--- Data provided Enclosed Below ---

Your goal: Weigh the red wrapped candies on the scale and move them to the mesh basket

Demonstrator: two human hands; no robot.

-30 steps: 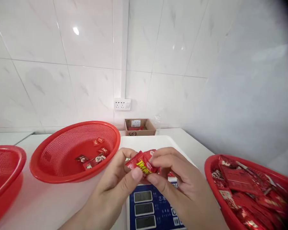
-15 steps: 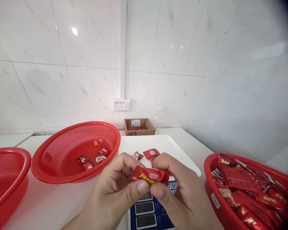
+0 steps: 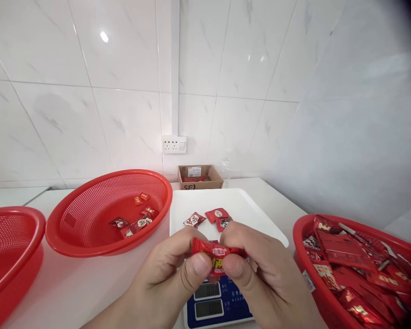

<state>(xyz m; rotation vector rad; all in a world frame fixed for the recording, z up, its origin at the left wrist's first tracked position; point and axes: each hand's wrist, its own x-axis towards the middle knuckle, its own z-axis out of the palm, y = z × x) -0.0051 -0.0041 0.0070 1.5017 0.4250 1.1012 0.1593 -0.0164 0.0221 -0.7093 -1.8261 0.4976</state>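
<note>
Between both hands is a small red wrapped candy with yellow and white print. My left hand pinches its left end between thumb and fingers. On the other end, my right hand grips it the same way. Both hands are above the front of a digital scale, partly covering its blue panel and displays. Behind them, on the scale's white platform, lie several red candy packets, one of them partly behind my right fingers.
A red plastic basket holding several packets stands left of the scale, with another red basket at the far left. On the right, a red basket is heaped with red packets. An open cardboard box sits by the tiled wall.
The candy has been turned so its yellow print faces me more, and both hands still grip it. The view has tilted slightly, and more of the packets on the platform shows.
</note>
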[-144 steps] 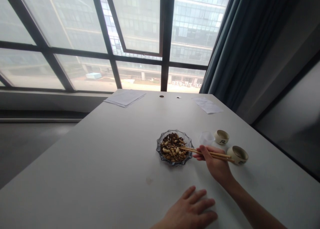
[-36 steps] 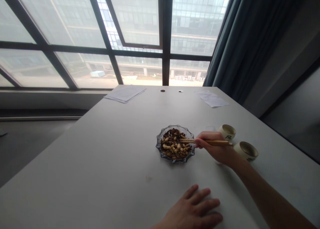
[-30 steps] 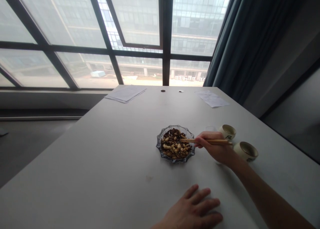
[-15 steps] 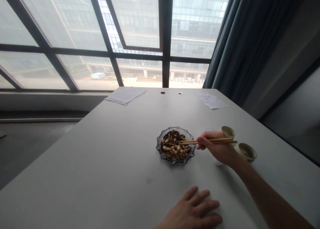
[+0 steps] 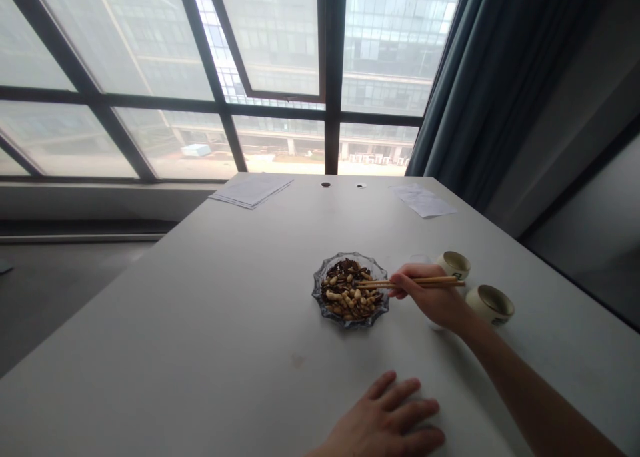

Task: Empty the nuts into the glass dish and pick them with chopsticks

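Note:
My right hand (image 5: 433,294) grips a pair of wooden chopsticks (image 5: 440,282) whose tips reach into a scalloped glass bowl (image 5: 320,304). Peanuts (image 5: 356,295) and dark flat seeds (image 5: 345,270) fill the bowl. Whether the tips pinch anything is too small to tell. Nearer the front, my left hand (image 5: 393,417) rests on the white table with its fingers spread, holding nothing. Just beyond and beside my right hand stand two cream cups, a farther cup (image 5: 455,265) and a nearer cup (image 5: 490,304). Something clear and partly hidden sits under my right hand.
Stacked white papers (image 5: 253,190) lie at the table's far left, and more paper (image 5: 423,200) lies at the far right. Two round cable holes, one of them dark (image 5: 326,184), are near the far edge. A window and a blue curtain (image 5: 480,97) rise behind the table (image 5: 200,310).
My right hand and the chopsticks have shifted slightly left, uncovering more of both cups. My left hand and the bowl have stayed put.

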Available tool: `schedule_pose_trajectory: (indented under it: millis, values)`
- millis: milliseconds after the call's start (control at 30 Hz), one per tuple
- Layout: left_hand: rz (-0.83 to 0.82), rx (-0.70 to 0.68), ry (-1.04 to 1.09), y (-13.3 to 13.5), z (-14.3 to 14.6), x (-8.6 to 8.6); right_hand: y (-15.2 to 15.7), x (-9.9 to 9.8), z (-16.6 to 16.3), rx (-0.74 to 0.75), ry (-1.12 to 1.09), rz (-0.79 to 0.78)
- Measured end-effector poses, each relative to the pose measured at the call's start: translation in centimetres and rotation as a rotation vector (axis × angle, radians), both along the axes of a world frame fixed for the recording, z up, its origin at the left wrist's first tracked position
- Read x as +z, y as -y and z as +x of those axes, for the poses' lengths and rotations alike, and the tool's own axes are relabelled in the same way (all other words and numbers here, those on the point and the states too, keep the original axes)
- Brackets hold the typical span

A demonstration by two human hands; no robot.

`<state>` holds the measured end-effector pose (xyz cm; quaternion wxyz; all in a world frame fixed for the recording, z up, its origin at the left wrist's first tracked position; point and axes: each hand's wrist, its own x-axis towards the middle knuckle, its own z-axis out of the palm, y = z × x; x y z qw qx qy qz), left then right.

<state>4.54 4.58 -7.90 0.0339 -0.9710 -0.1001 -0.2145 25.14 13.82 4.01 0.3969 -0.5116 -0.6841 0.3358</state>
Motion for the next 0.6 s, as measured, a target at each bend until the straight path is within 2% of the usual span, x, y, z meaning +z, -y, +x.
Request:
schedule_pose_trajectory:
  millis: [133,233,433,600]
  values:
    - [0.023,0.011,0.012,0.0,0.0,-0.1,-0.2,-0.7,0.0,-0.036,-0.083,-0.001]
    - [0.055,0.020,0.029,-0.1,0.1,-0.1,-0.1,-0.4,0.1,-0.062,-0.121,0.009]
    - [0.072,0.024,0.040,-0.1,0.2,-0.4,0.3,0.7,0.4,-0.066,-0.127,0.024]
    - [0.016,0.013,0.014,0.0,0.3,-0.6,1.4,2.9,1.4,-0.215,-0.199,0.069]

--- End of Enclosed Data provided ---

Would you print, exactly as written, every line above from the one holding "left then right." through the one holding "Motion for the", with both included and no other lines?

`<state>` holds the measured end-effector pose (xyz cm; quaternion wxyz; all in a world frame fixed for the recording, z up, its origin at the left wrist's first tracked position; point and axes: each hand's wrist, its own x-axis towards the middle knuckle, its own z-axis out of the palm, y = z × x; x y z qw qx qy qz), left then right.

<state>4.54 4.58 -7.90 0.0339 -0.9710 -0.1001 -0.2145 25.14 13.82 4.01 0.3969 -0.5116 -0.6841 0.3358</state>
Motion for the next 0.6 s, as measured, a target at each bend until the straight path is within 2% of the usual span, x, y, z meaning +z, -y, +x.

Output for this exercise is complete.